A mitigating circumstance of weight consisting in the incomplete justifying circumstance defined in article 11,
No. 5, of the Revised Penal Code: a person incurs no criminal liability when he acts in the fulfillment of a duty or in
the lawful exercise of a right or office. There are two requisites in order that the circumstance may be taken as a
justifying one: a) that the offender acted in the performance of a duty or in the lawful exercise of a right; and (b) that
the injury or offense committed be the necessary consequence of the due performance of such duty or the lawful
exercise of such right or office. In the instance case, only the first requisite is present
PARAS, DISSENTING:
In my opinion, therefore, the appellants are not criminally liable if the person killed by them was in fact Anselmo
Balagtas for the reason that they did so in the fulfillment of their duty and in obedience to an order issued by a
superior for some lawful purpose (Revised Penal Code, art. 11, pars. 5 and 6). They also cannot be held criminally
liable even if the person killed by them was not Anselmo Balagtas, but Serapio Tecson, because they did so under
an honest mistake of fact not due to negligence or bad faith. (U.S. vs.
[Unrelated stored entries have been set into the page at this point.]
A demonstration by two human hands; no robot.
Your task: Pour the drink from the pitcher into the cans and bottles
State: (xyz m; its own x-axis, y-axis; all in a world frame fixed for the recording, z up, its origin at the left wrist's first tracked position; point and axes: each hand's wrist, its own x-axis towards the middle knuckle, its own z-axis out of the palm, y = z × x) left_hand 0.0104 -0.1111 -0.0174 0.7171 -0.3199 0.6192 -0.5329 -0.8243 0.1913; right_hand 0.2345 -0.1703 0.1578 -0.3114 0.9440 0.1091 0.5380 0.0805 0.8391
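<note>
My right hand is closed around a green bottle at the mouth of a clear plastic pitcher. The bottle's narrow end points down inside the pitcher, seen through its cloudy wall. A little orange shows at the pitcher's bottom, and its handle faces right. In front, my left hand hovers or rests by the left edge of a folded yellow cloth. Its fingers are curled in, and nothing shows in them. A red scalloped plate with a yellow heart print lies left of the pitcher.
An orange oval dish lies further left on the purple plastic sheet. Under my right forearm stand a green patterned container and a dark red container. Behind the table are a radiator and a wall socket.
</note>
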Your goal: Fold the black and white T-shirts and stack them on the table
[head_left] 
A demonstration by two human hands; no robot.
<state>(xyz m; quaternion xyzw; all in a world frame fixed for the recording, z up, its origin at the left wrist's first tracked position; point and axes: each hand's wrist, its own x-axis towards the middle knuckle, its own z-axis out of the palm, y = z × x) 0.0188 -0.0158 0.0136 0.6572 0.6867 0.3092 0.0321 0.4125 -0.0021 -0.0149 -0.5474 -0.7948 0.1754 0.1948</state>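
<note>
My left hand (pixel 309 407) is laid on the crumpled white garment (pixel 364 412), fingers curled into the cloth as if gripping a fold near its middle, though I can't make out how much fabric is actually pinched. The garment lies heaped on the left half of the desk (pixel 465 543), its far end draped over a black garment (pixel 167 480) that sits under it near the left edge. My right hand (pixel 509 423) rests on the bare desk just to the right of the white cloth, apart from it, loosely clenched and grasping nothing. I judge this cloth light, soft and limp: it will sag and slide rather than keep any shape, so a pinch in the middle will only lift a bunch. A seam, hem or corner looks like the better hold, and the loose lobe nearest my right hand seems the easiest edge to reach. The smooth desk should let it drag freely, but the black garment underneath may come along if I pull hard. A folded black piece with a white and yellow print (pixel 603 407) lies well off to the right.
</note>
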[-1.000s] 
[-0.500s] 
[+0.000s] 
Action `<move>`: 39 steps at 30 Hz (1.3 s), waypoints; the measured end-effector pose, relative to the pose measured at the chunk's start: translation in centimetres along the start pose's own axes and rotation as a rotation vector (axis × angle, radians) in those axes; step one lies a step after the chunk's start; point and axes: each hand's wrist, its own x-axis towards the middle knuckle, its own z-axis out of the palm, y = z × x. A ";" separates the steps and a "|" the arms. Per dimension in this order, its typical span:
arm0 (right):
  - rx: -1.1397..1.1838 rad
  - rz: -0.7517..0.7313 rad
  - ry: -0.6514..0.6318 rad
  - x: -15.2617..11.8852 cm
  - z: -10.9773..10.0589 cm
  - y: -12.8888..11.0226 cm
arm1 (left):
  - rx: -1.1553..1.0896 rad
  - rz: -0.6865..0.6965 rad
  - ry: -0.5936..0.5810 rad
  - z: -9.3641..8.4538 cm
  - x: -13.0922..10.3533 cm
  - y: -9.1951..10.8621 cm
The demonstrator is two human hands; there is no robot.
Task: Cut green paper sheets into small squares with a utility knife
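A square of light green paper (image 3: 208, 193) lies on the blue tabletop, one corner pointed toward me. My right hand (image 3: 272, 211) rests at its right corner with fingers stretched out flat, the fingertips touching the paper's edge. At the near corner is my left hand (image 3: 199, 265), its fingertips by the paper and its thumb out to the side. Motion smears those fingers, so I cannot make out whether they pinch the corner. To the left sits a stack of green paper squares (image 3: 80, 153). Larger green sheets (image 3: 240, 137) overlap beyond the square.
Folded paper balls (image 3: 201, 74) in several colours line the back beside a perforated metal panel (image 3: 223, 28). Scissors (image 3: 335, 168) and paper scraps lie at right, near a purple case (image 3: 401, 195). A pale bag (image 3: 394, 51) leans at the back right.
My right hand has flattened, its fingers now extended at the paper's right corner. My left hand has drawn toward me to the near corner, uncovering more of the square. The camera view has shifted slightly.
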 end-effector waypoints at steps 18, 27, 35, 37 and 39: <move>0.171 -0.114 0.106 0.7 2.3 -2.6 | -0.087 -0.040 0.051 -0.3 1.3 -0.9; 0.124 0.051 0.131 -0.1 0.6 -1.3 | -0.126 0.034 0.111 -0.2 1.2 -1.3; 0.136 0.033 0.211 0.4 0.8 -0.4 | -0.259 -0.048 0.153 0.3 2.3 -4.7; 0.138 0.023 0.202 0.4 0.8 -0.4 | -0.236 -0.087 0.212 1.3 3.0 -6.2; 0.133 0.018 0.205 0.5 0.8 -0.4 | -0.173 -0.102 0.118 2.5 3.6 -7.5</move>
Ah Chong, 15 Phil., 488).
HONTIVEROS, DISSENTING:
Appellants found there asleep a man closely resembling the wanted criminal. Oanis said: If you are Balagtas stand
up," But the supposed criminal showed his intention to attack the appellants, a conduct easily explained by the fact
that he should have felt offended by the intrusion of persons in the room where he was peacefully lying down with his
mistress. In such predicament, it was nothing but human on the part of the appellants to employ force and to make
use of their weapons in order to repel the imminent attack by a person who, according to their belief, was Balagtas It
was unfortunate, however that an innocent man was actually killed.